Optimization 8 — Use the standard Prometheus collector, read-on-scrape¶

Problem: A hand-rolled exporter that samples on a background ticker and pushes into Prometheus gauges duplicates work and risks sampling at a different cadence than the scrape, producing staleness or double-reads.

Before:

go func() {
    for range time.Tick(5 * time.Second) {
        metrics.Read(samples)
        for i := range samples { gauges[i].Set(asFloat(samples[i].Value)) }
    }
}()

Sampled every 5s regardless of scrape interval; values can be stale or read twice.

After:

reg.MustRegister(collectors.NewGoCollector(
    collectors.WithGoCollectorRuntimeMetrics(
        collectors.GoRuntimeMetricsRule{Matcher: regexp.MustCompile(`^/(sched|gc)/.*`)},
    ),
))

The collector reads runtime/metrics on scrape, so cost is exactly scrape_freq × exported_metrics and values are never stale relative to the scrape.

Expected gain: One read per scrape instead of an independent ticker; correct counter/gauge/histogram types for free; no staleness window. Less code, fewer bugs, bounded cost.

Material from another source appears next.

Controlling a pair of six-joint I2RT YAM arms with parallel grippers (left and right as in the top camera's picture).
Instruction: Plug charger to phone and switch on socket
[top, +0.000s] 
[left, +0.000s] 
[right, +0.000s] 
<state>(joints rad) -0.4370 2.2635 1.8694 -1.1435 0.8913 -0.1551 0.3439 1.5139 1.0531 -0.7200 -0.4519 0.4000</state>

Optimization 9 — Curate exported metrics to bound fleet cardinality¶

Problem: Exporting MetricsAll ships dozens of series per process; histograms expand into many bucket series. Multiplied across a large fleet this dominates TSDB storage and query cost — for metrics nobody graphs.

Before:

collectors.WithGoCollectorRuntimeMetrics(collectors.MetricsAll)
// dozens of series × N instances; histograms multiply

After:

collectors.WithGoCollectorRuntimeMetrics(
    collectors.GoRuntimeMetricsRule{Matcher: regexp.MustCompile(`^/sched/latencies:seconds$`)},
    collectors.GoRuntimeMetricsRule{Matcher: regexp.MustCompile(`^/gc/pauses:seconds$`)},
    collectors.GoRuntimeMetricsRule{Matcher: regexp.MustCompile(`^/memory/classes/heap/objects:bytes$`)},
    collectors.GoRuntimeMetricsRule{Matcher: regexp.MustCompile(`^/cpu/classes/(gc|total)/.*`)},
)

Expected gain: Active series for runtime data drops by an order of magnitude on a large fleet, cutting scrape bandwidth, TSDB storage, and dashboard query latency. Push the full dump to an on-demand /debug/metrics endpoint instead.

Optimization 10 — Prefer native histograms over classic buckets¶

Problem: Classic Prometheus histograms emit one series per bucket boundary; the runtime's pause and latency histograms have many buckets, so each becomes a fat fan-out of series.

Before: Classic histogram export — each runtime histogram becomes _bucket series for every boundary, multiplied by instance count.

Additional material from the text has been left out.